As written and without pictures, set down the lines from the one that contains "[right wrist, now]" through the end of the data.

════════════════════

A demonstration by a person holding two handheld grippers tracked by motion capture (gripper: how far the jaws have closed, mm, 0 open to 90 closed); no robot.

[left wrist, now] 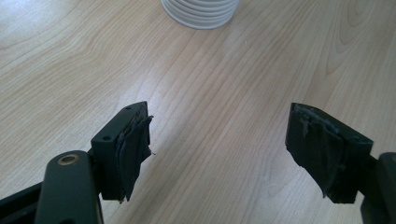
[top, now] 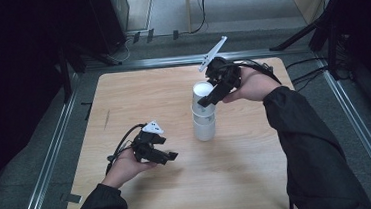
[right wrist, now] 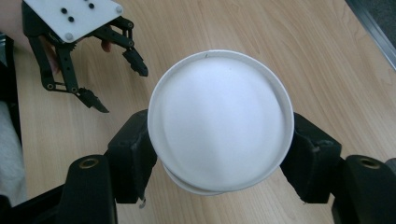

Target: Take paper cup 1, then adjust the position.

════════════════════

- Result of this task -
[right wrist, now] 

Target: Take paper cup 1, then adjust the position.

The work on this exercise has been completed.